** Action item **
Only the lines containing the string "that" are needed; copy all of them from the listing.

** Provided data **
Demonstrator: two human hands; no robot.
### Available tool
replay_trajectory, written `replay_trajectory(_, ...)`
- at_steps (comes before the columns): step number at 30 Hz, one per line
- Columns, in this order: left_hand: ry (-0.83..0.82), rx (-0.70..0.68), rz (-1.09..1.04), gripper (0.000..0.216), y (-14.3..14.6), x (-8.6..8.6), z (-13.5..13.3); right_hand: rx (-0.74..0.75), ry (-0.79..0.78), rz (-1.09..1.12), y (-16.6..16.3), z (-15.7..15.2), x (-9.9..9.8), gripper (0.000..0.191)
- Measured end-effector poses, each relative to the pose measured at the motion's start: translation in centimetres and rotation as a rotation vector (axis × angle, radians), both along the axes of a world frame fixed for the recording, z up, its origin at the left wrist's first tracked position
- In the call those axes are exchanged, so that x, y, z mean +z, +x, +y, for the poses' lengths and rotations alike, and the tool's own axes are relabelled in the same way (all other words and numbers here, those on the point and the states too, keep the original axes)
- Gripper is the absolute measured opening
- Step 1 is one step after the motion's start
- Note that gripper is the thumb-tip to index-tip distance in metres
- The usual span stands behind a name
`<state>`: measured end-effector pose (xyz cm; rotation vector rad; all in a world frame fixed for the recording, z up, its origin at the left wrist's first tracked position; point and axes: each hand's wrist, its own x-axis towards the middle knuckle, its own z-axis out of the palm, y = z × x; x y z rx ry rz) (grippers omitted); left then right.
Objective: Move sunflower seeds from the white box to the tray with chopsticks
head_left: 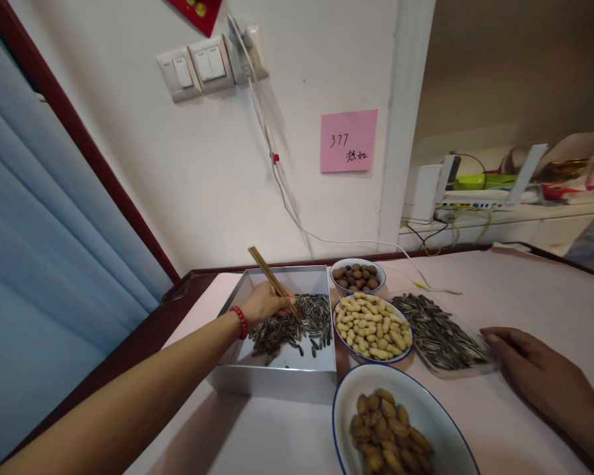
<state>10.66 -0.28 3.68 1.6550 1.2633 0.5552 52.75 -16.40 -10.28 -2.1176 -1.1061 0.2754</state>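
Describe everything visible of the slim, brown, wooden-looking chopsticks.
The slim brown chopsticks, wooden by their look, are straight and held close together in the bare left hand. They slant, upper ends jutting above the hand, lower ends pointing down at dark, striped sunflower seeds inside the open, rectangular, pale grey box. Whether the tips grip a seed cannot be told.

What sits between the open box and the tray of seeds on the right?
The bowl of peanuts sits between the box and the tray, as the head view shows.
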Motion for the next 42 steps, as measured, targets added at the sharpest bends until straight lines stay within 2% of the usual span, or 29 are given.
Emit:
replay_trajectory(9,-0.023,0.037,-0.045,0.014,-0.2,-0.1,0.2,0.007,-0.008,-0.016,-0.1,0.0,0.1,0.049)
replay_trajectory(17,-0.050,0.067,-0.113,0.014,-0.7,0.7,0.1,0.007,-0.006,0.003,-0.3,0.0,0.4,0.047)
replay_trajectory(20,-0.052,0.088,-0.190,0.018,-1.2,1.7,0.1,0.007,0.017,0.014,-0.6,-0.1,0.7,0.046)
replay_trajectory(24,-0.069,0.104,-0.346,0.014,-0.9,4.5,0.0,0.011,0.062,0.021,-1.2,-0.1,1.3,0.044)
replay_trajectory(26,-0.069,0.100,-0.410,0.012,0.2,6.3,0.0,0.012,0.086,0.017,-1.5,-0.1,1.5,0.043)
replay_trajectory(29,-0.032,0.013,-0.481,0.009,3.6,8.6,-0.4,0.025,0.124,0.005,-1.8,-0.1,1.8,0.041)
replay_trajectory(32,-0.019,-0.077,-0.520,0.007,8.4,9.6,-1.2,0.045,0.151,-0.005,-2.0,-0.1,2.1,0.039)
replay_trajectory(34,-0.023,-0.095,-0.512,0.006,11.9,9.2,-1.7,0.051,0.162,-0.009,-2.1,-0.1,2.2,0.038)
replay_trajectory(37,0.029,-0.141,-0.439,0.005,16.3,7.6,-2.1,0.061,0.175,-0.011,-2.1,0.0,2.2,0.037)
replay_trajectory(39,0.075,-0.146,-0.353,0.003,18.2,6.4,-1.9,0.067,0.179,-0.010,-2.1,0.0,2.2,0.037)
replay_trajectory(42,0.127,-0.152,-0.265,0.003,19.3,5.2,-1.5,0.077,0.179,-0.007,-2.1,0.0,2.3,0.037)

** Exercise response **
- In the call those axes are exchanged, so that x, y, z mean +z, +x, +y, for the poses' lengths and rotations alike, and the tool's own axes are relabelled in the same way (all other words and numbers here, those on the point and the states too, keep the original axes)
- Note that gripper is the thumb-tip to index-tip distance in metres

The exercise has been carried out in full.